* THE DATA *
========================================
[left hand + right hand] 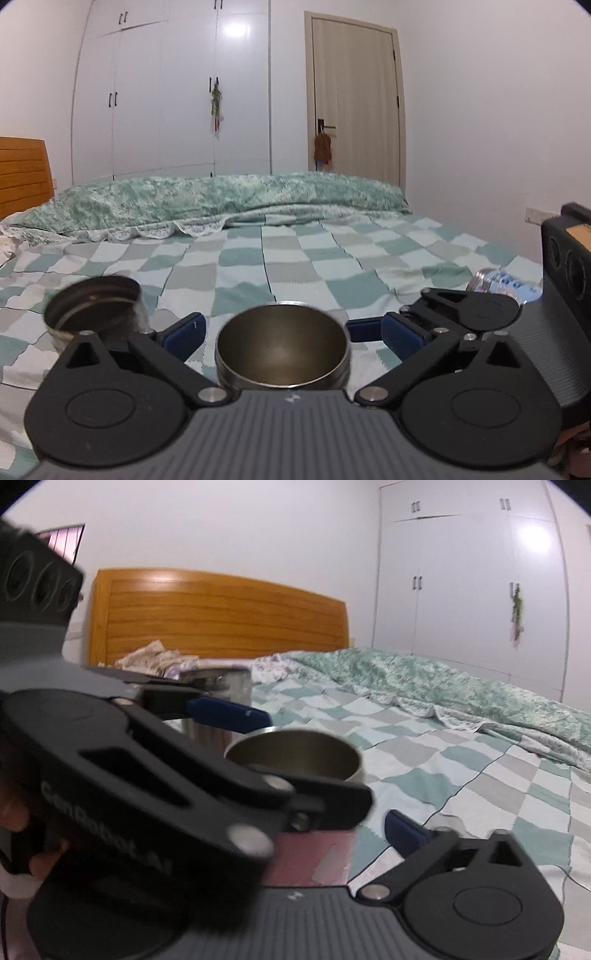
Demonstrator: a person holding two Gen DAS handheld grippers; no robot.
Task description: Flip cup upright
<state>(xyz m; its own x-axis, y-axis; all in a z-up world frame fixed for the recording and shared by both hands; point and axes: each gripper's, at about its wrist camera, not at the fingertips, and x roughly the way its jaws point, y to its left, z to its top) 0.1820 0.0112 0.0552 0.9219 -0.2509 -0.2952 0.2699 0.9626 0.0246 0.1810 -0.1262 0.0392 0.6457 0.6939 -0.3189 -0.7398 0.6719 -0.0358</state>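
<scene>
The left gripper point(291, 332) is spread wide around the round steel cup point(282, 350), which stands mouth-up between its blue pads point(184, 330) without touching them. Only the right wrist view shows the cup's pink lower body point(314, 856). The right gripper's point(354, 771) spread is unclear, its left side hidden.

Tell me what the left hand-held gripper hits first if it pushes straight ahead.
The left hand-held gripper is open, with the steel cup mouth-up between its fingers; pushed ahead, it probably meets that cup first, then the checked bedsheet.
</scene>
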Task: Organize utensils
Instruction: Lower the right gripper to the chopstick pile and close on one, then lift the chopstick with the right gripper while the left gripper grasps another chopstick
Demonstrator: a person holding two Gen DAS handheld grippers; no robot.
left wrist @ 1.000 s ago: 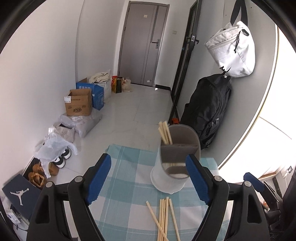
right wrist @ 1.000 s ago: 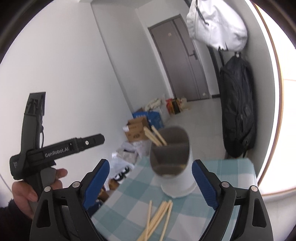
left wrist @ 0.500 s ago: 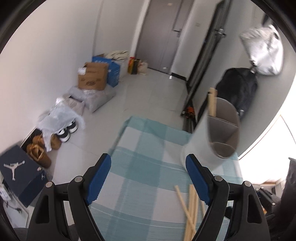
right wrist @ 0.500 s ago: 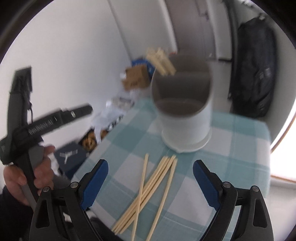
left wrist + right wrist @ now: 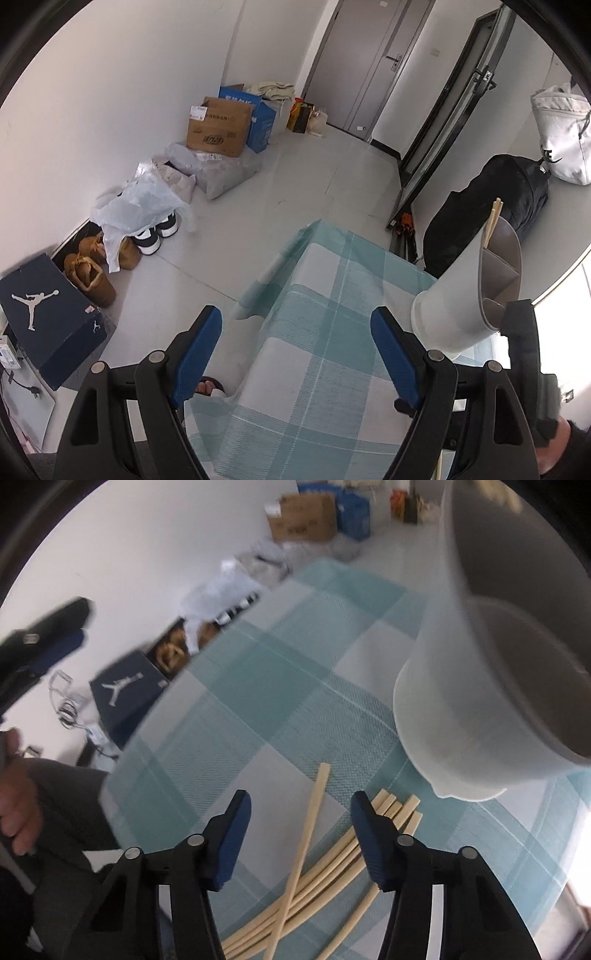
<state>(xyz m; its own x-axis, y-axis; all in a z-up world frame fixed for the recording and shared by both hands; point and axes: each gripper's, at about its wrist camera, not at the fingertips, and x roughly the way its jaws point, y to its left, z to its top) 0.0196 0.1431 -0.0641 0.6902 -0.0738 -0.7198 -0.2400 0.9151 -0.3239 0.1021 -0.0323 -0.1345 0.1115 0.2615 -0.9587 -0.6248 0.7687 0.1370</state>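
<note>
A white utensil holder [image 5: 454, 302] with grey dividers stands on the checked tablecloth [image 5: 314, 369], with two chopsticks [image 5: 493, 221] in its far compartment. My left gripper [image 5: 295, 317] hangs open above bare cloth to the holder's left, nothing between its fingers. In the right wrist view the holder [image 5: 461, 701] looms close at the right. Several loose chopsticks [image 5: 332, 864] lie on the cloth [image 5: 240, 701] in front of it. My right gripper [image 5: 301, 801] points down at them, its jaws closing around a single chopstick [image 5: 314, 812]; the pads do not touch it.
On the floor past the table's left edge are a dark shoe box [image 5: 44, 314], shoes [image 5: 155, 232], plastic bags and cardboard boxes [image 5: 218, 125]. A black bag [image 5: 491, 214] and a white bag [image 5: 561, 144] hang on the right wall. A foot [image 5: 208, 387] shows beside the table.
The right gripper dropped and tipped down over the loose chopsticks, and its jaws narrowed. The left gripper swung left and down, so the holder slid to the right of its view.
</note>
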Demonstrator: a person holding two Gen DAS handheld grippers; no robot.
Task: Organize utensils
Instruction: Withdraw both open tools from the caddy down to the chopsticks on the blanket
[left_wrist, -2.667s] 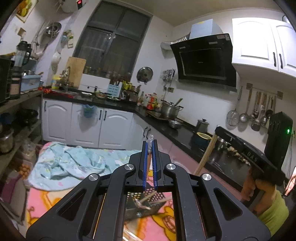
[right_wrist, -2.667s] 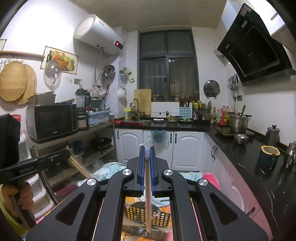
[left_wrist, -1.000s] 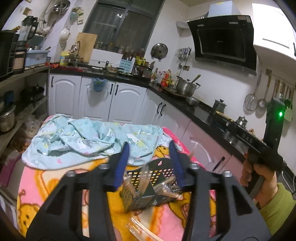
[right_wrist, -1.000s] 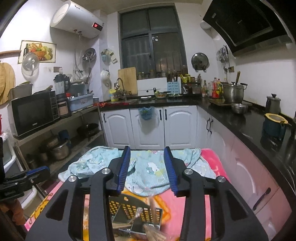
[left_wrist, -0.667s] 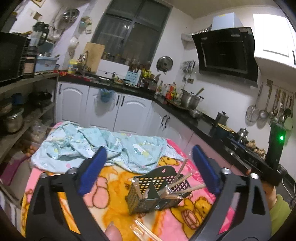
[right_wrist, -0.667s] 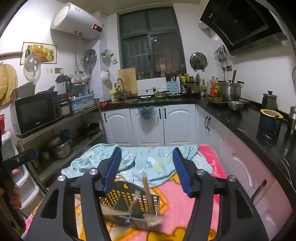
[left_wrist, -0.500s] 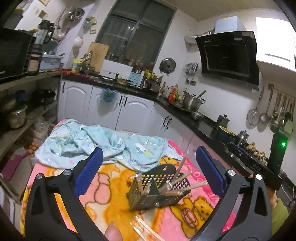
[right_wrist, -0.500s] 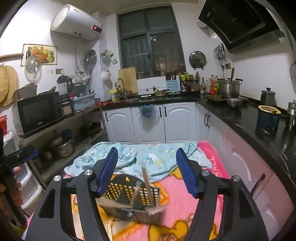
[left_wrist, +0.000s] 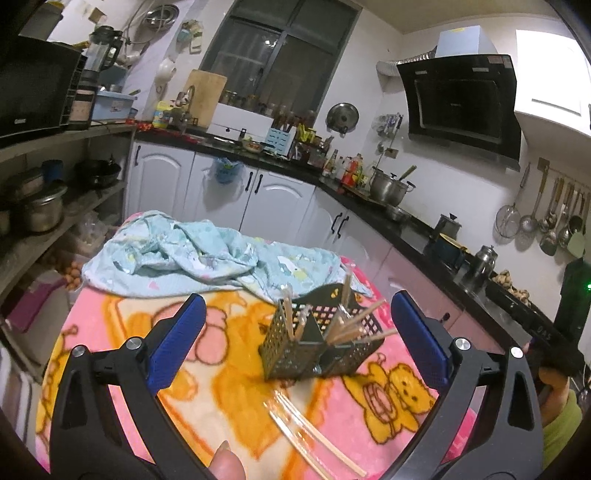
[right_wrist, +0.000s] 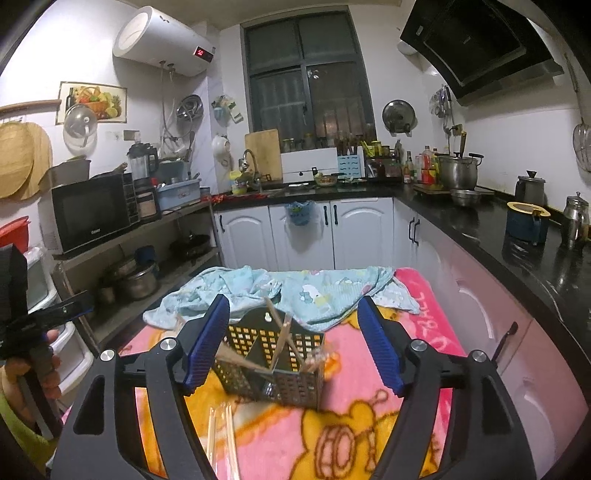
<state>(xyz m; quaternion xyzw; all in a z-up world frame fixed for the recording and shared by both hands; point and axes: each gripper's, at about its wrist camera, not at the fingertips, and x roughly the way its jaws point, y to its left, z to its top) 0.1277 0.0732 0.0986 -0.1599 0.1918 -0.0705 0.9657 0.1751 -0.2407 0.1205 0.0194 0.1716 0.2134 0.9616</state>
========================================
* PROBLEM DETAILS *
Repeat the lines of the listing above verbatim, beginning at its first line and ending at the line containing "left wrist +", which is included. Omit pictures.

* EXERCISE RESPONSE *
[left hand + right hand] 
Demonstrator: a person holding two Gen DAS handheld grippers; no robot.
Task description: Flip cup upright
<state>(xyz m; its own x-axis, y-axis; all in a z-up world frame fixed for the recording and shared by both hands; point and axes: each gripper's, at about its wrist camera, not at the fingertips, and x roughly the way its jaws point, y to its left, z to its top) 0.1820 0.0112 0.0552 0.9219 -0.2509 -0.2952 0.2699 0.9626 0.0246 0.1810 -0.1262 0.0392 0.6457 0.6939 -0.3189 -0.7398 0.6719 -0.0358</state>
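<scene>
The left gripper point(291, 332) is spread wide around the round steel cup point(282, 350), which stands mouth-up between its blue pads point(184, 330) without touching them. Only the right wrist view shows the cup's pink lower body point(314, 856). The right gripper's point(354, 771) spread is unclear, its left side hidden.

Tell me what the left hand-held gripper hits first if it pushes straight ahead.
The left hand-held gripper is open, with the steel cup mouth-up between its fingers; pushed ahead, it probably meets that cup first, then the checked bedsheet.
</scene>
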Task: Organize utensils
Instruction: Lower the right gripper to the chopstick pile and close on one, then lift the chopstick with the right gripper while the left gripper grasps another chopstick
Demonstrator: a person holding two Gen DAS handheld grippers; no robot.
left wrist @ 1.000 s ago: 
right wrist @ 1.000 s ago: 
left wrist @ 0.500 s ago: 
right wrist @ 0.500 s ago: 
left wrist + right wrist @ now: 

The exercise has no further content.